17. The Chairpersons and Alternate Chairpersons shall ensure that

notices for convening the aforesaid meetings of the secured and

unsecured creditors of the transferor company, along with copies of the

Scheme of Arrangement and the statement under Section 393 of the

Companies Act, 1956, shall be sent to the secured and unsecured

creditors of the transferor company by ordinary post at their registered or

last known addresses at least 21 days before the date appointed for the

meetings, in their presence or in the presence of their authorized

representatives. Notice of the meetings shall also be published in the

Delhi editions of the newspapers "Business Standard" (English) and

(Hindi) Delhi editions in terms of the Companies (Court) Rules, 1959 at

least 21 days before the date appointed for the meetings.

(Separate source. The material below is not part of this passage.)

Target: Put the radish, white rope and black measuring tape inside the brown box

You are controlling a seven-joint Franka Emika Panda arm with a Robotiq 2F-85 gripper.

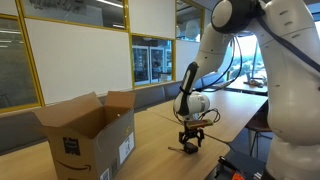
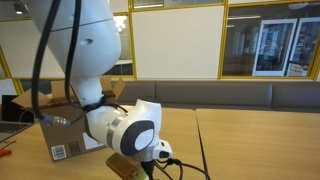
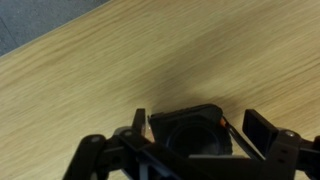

18. The Chairpersons and Alternate Chairpersons will be at liberty to

issue suitable directions to the management of the applicant companies

so that the aforesaid meetings of the secured and unsecured creditors of

the transferor company are conducted in a just, free and fair manner.

19. The fee of the Chairpersons and the Alternate Chairpersons for the

aforesaid meetings shall be Rs.50,000/- each in addition to meeting their

incidental expenses. The Chairpersons will file their reports within two

weeks from the date of holding of the aforesaid meetings.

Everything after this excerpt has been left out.